> _Task description_
Where the data below begins, start duplicating lines exactly, and finish with the line containing "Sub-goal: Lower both"; add nothing else. Leave the pictures out.

> _Information supplied_
=== Section Start ===
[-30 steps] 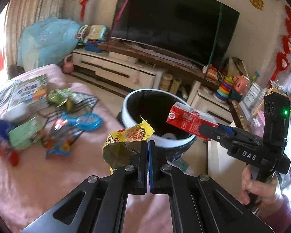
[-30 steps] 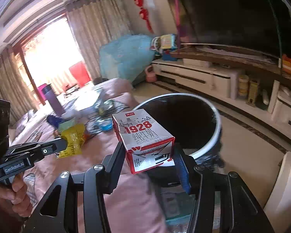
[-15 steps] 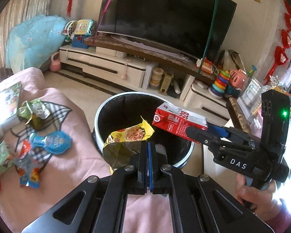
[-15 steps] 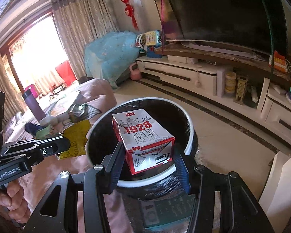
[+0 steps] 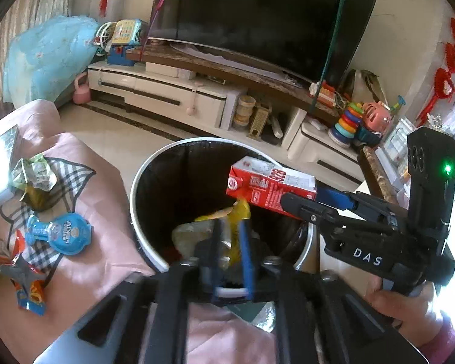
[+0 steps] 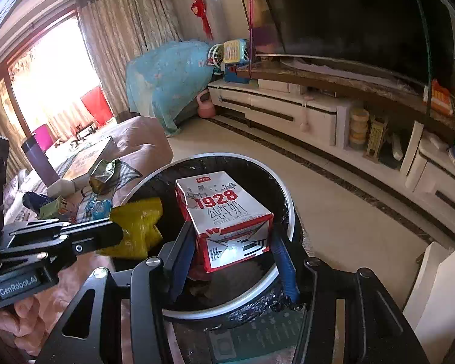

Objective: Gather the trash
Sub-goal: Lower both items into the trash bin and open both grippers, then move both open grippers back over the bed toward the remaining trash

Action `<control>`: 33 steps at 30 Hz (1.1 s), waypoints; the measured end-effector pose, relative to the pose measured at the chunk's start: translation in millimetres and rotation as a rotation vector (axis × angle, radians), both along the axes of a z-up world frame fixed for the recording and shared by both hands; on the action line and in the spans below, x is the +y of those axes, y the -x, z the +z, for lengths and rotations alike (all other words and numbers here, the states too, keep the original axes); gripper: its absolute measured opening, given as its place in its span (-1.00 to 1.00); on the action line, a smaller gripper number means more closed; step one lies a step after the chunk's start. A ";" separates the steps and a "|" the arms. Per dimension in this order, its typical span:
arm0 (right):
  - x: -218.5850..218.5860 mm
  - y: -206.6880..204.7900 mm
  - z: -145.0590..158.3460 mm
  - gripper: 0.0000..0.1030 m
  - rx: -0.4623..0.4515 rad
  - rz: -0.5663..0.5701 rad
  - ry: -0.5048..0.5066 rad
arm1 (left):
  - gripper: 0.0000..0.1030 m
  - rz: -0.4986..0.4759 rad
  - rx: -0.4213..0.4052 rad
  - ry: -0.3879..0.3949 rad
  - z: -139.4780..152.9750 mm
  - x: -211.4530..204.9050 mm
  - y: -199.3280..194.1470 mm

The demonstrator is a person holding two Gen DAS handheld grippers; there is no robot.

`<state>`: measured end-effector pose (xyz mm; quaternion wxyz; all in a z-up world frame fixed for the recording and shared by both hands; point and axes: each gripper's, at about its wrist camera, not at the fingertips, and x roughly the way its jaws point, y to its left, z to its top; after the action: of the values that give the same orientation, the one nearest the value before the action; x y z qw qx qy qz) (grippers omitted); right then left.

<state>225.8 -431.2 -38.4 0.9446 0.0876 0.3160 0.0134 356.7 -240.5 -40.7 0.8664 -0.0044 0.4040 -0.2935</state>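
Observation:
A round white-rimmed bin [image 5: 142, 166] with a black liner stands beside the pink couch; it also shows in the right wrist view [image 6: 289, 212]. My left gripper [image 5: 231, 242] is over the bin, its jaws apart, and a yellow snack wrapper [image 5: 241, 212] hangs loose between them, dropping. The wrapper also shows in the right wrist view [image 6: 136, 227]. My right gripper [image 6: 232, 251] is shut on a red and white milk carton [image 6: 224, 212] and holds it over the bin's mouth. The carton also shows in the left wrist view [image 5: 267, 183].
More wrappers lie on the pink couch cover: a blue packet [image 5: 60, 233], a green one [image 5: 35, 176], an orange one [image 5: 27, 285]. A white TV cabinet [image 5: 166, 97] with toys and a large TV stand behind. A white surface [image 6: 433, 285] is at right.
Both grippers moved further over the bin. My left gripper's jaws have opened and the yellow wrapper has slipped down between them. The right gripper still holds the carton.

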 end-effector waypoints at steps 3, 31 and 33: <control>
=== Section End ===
> _Solution to the problem_
[-30 steps] 
[-30 steps] 
[-15 steps] 
[-15 steps] 
[+0 steps] 
[+0 steps] 

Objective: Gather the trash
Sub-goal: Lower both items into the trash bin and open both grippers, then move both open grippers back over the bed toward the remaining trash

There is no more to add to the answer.